_TASK DIRECTIONS:_ When you reach a picture, leave it out; output everything else in the records exactly.

★ ★ ★ ★ ★ ★ ★

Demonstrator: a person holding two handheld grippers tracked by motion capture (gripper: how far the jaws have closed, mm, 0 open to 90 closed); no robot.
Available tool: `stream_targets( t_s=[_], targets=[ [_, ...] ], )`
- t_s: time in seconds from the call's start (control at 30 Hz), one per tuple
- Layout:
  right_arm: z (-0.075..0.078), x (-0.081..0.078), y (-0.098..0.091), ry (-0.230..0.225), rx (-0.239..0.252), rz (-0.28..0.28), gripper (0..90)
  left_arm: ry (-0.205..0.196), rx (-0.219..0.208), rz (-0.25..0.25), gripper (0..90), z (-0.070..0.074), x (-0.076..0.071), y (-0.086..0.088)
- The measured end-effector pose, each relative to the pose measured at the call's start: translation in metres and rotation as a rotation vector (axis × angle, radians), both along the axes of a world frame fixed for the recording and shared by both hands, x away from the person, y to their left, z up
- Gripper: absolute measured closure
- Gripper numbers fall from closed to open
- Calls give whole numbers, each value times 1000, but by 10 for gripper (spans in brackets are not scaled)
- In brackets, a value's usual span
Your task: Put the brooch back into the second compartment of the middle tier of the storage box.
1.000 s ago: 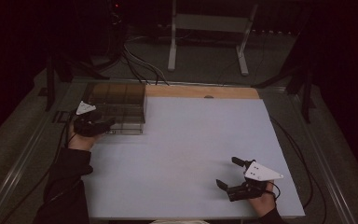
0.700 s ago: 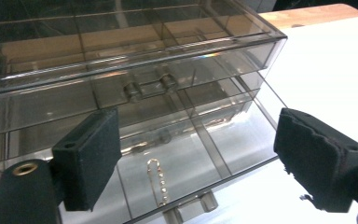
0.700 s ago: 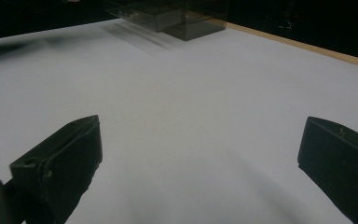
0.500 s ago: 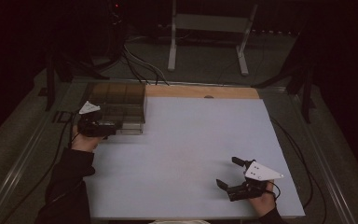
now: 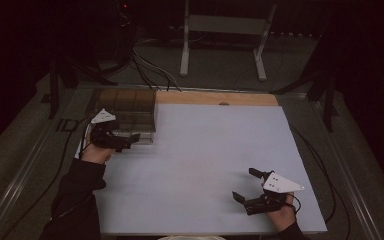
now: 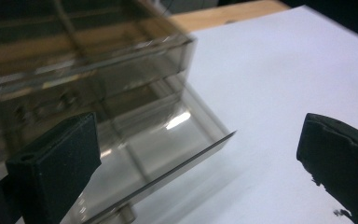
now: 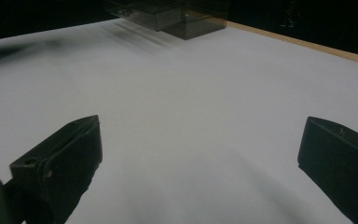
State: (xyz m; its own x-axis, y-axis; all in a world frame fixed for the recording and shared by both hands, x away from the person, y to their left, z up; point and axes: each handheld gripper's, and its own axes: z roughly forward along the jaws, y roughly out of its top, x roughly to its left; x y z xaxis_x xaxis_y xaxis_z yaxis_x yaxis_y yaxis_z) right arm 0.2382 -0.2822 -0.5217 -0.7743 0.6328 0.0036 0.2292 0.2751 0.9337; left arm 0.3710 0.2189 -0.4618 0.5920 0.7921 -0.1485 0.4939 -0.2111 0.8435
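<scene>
Shifted slightly since the earlier frames: left gripper [image 5: 130, 139], nudged a little nearer the front of the smoky clear drawer box [image 5: 125, 111], with the right gripper [image 5: 246, 185] unmoved near the table's near right corner. Seen from the high view, a white sheet [image 5: 205, 150] covering most of the table, a strip of bare wood [image 5: 215, 98] along the far edge, the box at the far left corner. Left hand [image 5: 96, 152] in a dark sleeve [image 5: 75, 200] reaching in from the lower left, gripper just at the box's front face, grey three-cornered plate [image 5: 103, 117] on top. From the left gripper view, fingers [image 6: 56, 168] spread wide apart, nothing between them; one finger low left over the box, the other low right over the white sheet. Lower drawer [image 6: 168, 149] pulled partly out of the box, its clear front panel tilted across the frame, a small round knob [image 6: 123, 215] just visible at the bottom edge. Whether the finger touches the drawer: cannot tell. Right gripper resting low over the sheet, well apart from the box, its own grey plate [image 5: 281, 183] on top. From the right gripper view, fingers [image 7: 60, 163] likewise wide apart, holding nothing, bare white sheet ahead, the box [image 7: 177, 16] far off at the top. Dark floor with cables [image 5: 150, 70] and a white metal stand [image 5: 225, 30] beyond the table.
</scene>
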Motion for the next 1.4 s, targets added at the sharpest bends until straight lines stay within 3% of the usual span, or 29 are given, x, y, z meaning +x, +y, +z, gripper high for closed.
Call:
stream_targets(
  t_s=[0.17, 0.3, 0.53, 0.7, 0.87, 1.07, 1.2, 1.4],
  targets=[
    [0, 0, 0, 0, 0, -1, 0, -34, -48, -75, 6, 8, -6, -6],
    [1, -1, 0, -2, 0, 0, 0, -35, -45, -121, 5, 11, -10, -14],
    [3, -3, 4, -9, -8, 3, 0, -28, -52, -167, 5, 15, -18, -23],
    [2, -2, 5, -3, -11, 4, 0, -28, -78, -186, 6, 16, -23, -27],
    [1, -1, 5, -3, -8, 6, 0, -24, -81, -197, 6, 11, -28, -33],
    [1, -1, 4, -2, -6, 7, 0, -14, -94, -247, 6, 1, -34, -42],
    [1, -1, 4, 0, -4, 7, 0, -9, -79, -275, 6, -9, -39, -46],
    [1, -1, 5, 2, -8, 4, 0, -31, -82, -292, 6, -20, -47, -43]
  ],
)
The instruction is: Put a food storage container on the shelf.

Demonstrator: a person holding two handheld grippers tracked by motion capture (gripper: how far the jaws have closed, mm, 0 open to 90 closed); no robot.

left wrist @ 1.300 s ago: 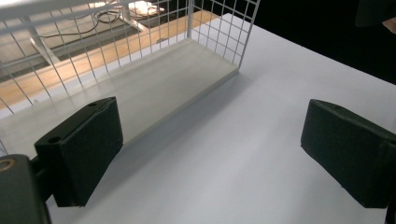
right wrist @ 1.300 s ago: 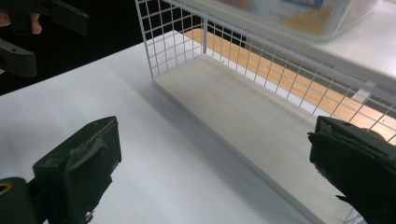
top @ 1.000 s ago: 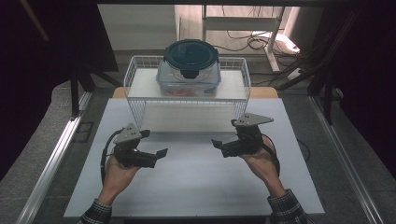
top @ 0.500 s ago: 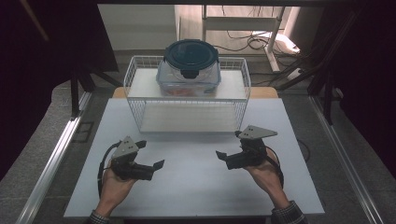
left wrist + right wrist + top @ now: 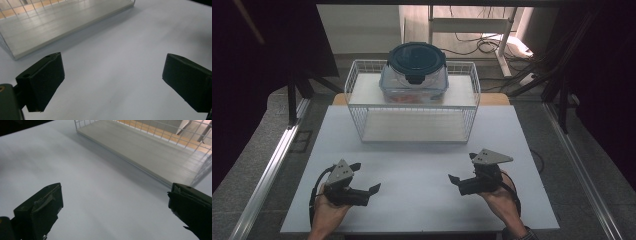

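Observation:
A clear food container with a dark round clip lid (image 5: 416, 70) stands on the upper shelf of a white wire rack (image 5: 412, 102) at the back of the white table (image 5: 422, 200). Something orange shows inside it. My left gripper (image 5: 365, 177) is held low over the table's front left, open and empty. My right gripper (image 5: 463, 167) is at the front right, open and empty as well. In the left gripper view both black jaws stand wide apart over bare white table, with the rack's lower shelf (image 5: 57, 22) ahead. The right gripper view has the same shelf (image 5: 155, 150) ahead on the right.
The rack's lower shelf (image 5: 412, 127) holds nothing. Metal rails (image 5: 277, 160) run along both sides of the table. Cables and a white stand (image 5: 472, 30) lie on the floor behind. Dark curtains close off both sides.
Both grippers have drawn back from the rack toward the table's front edge and moved lower. The container and rack have stayed put.

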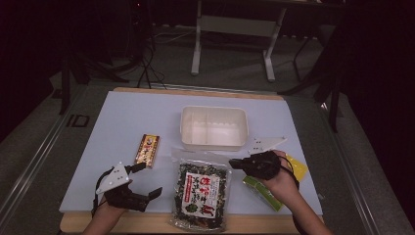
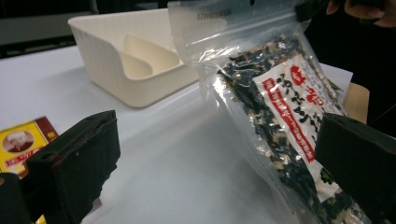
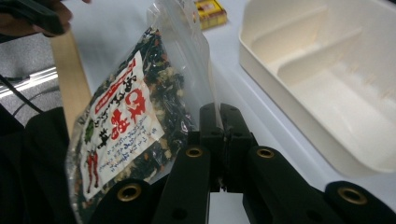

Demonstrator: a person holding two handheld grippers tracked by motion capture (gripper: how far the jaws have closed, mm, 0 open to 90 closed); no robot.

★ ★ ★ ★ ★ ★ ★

_RESPONSE TO THIS EXERCISE:_
Demonstrator: a person holding two handheld grippers tracked by motion capture (gripper: how far the jaws have closed, mm, 0 open to 90 closed); no robot.
Available tool: `stream_targets( t_s=[_], targets=[ [_, ...] ], )`
- t_s: time in seconds from the call's start (control at 30 Hz), one per tuple
- Layout:
  right_arm: z (-0.075..0.078), x (-0.081..0.078), y (-0.098..0.091), ry (-0.230..0.225), rx (-0.239..0.252), rz (-0.28..0.28), gripper (0..90)
  left_arm: ry (-0.205..0.196), rx (-0.219..0.208), rz (-0.25..0.25), gripper (0..90), z (-0.070..0.074), x (-0.076..0.071), y (-0.086..0.088)
- The measured end-effector pose, each relative to the pose measured at the call's start: translation in metres and rotation as a rotation vector (axis × angle, radians), both along the axes of a world frame fixed for the recording and shared by both hands, x away from the person, y to their left, z up
- Gripper: absolute measured closure
- Gripper numbers fall from closed to open
- Calls give whole numbers, each value times 1000, but by 10 for gripper (spans in brackets are not scaled)
- In brackets, a value's usual span
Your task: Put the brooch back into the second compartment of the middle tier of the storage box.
1.000 s ago: 
0.700 s ago: 
0.700 s ago: 
0.500 s ago: 
now: 
now: 
now: 
State: (xyz m; its own x-axis, y-axis; all in a world frame fixed for the recording and shared by both hands, x away from the person, y to their left, z up; point and axes: each handheld gripper's, and its own axes: z roughly forward along the jaws, y roughly out of its top, x roughly to its left; x y z xaxis_x xaxis_y xaxis_z yaxis_x yaxis_y yaxis_z) right arm 0.2382 -0.2822 -0.5217 -0.7743 0.6328 0.0036 0.2292 0.2751 0.9337; left arm 0.3710 0.2189 -0.4618 0.5920 0.7921 -0.1485 0.4939 -0.2111 0.8435
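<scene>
Shifted slightly since the earlier frames: left gripper [image 5: 130, 139], nudged a little nearer the front of the smoky clear drawer box [image 5: 125, 111], with the right gripper [image 5: 246, 185] unmoved near the table's near right corner. Seen from the high view, a white sheet [image 5: 205, 150] covering most of the table, a strip of bare wood [image 5: 215, 98] along the far edge, the box at the far left corner. Left hand [image 5: 96, 152] in a dark sleeve [image 5: 75, 200] reaching in from the lower left, gripper just at the box's front face, grey three-cornered plate [image 5: 103, 117] on top. From the left gripper view, fingers [image 6: 56, 168] spread wide apart, nothing between them; one finger low left over the box, the other low right over the white sheet. Lower drawer [image 6: 168, 149] pulled partly out of the box, its clear front panel tilted across the frame, a small round knob [image 6: 123, 215] just visible at the bottom edge. Whether the finger touches the drawer: cannot tell. Right gripper resting low over the sheet, well apart from the box, its own grey plate [image 5: 281, 183] on top. From the right gripper view, fingers [image 7: 60, 163] likewise wide apart, holding nothing, bare white sheet ahead, the box [image 7: 177, 16] far off at the top. Dark floor with cables [image 5: 150, 70] and a white metal stand [image 5: 225, 30] beyond the table.
</scene>
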Motion for the next 1.4 s, targets added at the sharpest bends until straight lines stay within 3% of the usual span, or 29 are given, x, y, z meaning +x, +y, +z, gripper high for closed.
Call:
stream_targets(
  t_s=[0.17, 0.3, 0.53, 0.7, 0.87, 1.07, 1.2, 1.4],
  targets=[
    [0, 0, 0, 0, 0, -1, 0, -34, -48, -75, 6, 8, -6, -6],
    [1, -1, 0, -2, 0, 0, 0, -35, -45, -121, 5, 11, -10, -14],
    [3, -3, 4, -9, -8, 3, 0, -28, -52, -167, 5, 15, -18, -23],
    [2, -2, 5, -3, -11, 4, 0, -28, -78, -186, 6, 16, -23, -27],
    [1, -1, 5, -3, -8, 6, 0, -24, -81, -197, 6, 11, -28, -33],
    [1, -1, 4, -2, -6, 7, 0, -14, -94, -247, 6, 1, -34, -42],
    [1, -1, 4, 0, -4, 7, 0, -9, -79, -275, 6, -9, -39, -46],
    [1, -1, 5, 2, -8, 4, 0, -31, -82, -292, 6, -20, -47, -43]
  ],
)
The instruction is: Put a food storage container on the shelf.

Demonstrator: a person holding two handheld grippers tracked by motion capture (gripper: how far the jaws have closed, mm, 0 open to 90 closed); no robot.

left wrist @ 1.300 s ago: 
right wrist @ 1.300 s ago: 
top @ 1.000 s ago: 
top @ 0.500 s ago: 
left wrist + right wrist + top @ now: 

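Observation:
A clear food container with a dark round clip lid (image 5: 416, 70) stands on the upper shelf of a white wire rack (image 5: 412, 102) at the back of the white table (image 5: 422, 200). Something orange shows inside it. My left gripper (image 5: 365, 177) is held low over the table's front left, open and empty. My right gripper (image 5: 463, 167) is at the front right, open and empty as well. In the left gripper view both black jaws stand wide apart over bare white table, with the rack's lower shelf (image 5: 57, 22) ahead. The right gripper view has the same shelf (image 5: 155, 150) ahead on the right.
The rack's lower shelf (image 5: 412, 127) holds nothing. Metal rails (image 5: 277, 160) run along both sides of the table. Cables and a white stand (image 5: 472, 30) lie on the floor behind. Dark curtains close off both sides.
Both grippers have drawn back from the rack toward the table's front edge and moved lower. The container and rack have stayed put.
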

Demonstrator: a person holding two handheld grippers tracked by motion capture (gripper: how far the jaws have closed, mm, 0 open to 90 closed); no robot.

The exercise closes with this answer.